Chandigarh, October 15: Any political party would ideally wait for adverse poll results to go into damage control. But the Aam Aadmi Party (AAP) does not consider such a formality a necessity. Conceding defeat a day before the Gurdaspur bypoll verdict, the party dissolved its units in Gurdaspur and Pathankot districts with immediate effect.
Party’s state secretary Gulshan Chhabra made the formal announcement on Saturday attributing the decision to “extensive deliberations and feedback” from the state president and Sangrur MP Bhagwant Mann and co-incharge Aman Arora, an MLA from Sunam.
Chhabra said the new structural units of both Gurdaspur and Pathankot districts would be announced soon after having detailed consultations and feedback from the party office-bearers and MLAs “who campaigned extensively” in the Gurdaspur byelection.
The decision also laid bare the chinks in the party unit. On why did the party not wait for the results, leader of Opposition Sukhpal Khaira, when contacted, said he had not been informed about the decision.
While AAP was the first to go off the block by announcing a candidate, Maj Gen Suresh Khajuria (retd), the party campaign, right from funding to planning, suffered major jolts.
Of nine of its candidates in the assembly segments in Gurdaspur parliamentary constituency, five had joined rival camps. Party’s face in the 2014 parliamentary polls, Sucha Singh Chhotepur, had already been discredited and expelled by the party ahead of the state polls in February.
AAP’s Majha zone head and Qadian candidate Kamalpreet Singh Kaki abandoned the ship and joined the Shiromani Akali Dal soon after announcement of the bypoll. Party general secretary and Gurdaspur bypoll coordinator, Lakhvir Singh, defected to the Congress days ahead of the bypoll.
“The campaign crumbled due to lack of support, strategy and planning. No funds came from Delhi. Most state leaders contributed from their own pocket, including Bains brothers. Party’s co-incharge Aman Arora returned from his foreign trip few days before the campaign ended,” sources said.
The AAP was also fighting the legacy of poor assembly results here. The party had failed to open its account in the Majha belt, which the Congress had swept.

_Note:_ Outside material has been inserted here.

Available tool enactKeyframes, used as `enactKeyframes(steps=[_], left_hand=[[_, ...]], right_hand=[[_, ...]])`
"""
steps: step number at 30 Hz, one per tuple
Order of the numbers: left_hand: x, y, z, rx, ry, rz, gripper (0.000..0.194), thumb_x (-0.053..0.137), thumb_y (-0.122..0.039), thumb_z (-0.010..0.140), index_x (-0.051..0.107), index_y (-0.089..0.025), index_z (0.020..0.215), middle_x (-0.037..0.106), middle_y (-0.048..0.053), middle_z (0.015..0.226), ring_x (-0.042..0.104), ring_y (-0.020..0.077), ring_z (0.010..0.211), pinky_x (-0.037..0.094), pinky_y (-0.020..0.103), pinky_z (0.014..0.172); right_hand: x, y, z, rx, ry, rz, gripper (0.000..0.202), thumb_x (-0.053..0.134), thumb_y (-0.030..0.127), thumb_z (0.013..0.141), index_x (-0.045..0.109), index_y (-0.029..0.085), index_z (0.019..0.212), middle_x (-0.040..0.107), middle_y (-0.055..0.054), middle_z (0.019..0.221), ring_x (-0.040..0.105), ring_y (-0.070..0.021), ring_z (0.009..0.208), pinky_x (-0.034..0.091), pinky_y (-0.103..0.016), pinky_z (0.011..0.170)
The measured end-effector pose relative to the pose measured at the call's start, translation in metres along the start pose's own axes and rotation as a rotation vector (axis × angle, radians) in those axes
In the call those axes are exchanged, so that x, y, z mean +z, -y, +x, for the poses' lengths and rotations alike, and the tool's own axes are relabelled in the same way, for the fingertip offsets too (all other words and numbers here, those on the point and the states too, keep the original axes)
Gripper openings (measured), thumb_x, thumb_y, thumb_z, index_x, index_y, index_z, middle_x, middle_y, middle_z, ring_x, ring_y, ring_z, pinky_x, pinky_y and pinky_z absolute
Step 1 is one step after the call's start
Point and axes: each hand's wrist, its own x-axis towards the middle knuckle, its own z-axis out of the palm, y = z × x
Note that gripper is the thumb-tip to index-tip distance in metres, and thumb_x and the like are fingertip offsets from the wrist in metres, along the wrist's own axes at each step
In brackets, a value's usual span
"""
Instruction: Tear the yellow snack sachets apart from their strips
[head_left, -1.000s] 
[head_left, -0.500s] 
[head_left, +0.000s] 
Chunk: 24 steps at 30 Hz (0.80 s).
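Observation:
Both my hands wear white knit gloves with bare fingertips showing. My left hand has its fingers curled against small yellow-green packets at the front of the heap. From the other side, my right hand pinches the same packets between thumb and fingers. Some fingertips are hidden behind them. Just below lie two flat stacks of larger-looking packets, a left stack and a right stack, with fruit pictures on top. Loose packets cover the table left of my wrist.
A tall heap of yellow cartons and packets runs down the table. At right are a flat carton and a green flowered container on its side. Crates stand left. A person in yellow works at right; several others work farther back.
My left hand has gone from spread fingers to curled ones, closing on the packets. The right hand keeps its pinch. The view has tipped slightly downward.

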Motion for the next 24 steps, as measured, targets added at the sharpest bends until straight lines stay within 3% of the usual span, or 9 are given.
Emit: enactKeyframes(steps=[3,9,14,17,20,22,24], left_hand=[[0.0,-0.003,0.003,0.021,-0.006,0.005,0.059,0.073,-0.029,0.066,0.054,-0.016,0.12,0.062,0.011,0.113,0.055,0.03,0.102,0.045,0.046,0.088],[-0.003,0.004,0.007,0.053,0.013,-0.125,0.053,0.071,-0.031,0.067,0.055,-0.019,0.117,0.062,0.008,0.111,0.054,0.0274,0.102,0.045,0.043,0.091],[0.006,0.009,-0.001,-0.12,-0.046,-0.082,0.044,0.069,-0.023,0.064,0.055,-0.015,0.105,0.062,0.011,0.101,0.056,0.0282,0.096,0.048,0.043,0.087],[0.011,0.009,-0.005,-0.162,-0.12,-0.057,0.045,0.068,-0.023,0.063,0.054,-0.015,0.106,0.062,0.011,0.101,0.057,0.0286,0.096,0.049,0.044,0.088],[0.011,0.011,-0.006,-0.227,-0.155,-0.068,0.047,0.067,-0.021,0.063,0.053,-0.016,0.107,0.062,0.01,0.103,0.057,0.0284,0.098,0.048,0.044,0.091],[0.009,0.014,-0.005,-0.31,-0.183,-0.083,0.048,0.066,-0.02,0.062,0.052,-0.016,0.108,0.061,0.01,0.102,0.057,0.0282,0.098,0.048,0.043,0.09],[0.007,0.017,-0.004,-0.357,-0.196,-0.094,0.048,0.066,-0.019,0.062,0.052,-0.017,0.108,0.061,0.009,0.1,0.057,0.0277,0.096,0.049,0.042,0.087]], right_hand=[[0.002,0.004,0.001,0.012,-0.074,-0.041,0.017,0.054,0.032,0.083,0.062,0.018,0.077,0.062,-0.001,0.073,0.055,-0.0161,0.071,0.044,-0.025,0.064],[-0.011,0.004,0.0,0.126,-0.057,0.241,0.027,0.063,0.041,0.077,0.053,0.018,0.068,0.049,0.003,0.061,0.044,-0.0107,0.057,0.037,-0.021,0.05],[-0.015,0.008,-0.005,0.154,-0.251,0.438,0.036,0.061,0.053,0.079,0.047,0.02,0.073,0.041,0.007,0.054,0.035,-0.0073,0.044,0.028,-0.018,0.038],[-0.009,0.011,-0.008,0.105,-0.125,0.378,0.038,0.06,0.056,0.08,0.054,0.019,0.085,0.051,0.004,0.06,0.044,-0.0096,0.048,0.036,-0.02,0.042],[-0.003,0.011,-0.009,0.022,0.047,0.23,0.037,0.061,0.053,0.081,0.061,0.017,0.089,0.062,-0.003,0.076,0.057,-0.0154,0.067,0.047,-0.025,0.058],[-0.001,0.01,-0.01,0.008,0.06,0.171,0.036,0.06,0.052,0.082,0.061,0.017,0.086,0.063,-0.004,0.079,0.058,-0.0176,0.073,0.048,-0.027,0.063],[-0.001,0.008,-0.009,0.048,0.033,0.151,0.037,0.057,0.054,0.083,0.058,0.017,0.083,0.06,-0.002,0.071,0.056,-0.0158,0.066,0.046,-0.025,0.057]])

Grappling with absence of local leaders to lead the campaign in the nine assembly segments, the AAP had also to contend with depleted cadre strength and morale.
Eventually, the bypoll which began as a three-horse race between the Congress, Akali Dal-BJP and the AAP, became a bipolar battle between the two ruling parties, one at the state and the other at the Centre, leaving AAP a persona non grata in the elections, despite Khajuria’s focusing his campaign on local issues and not political slander.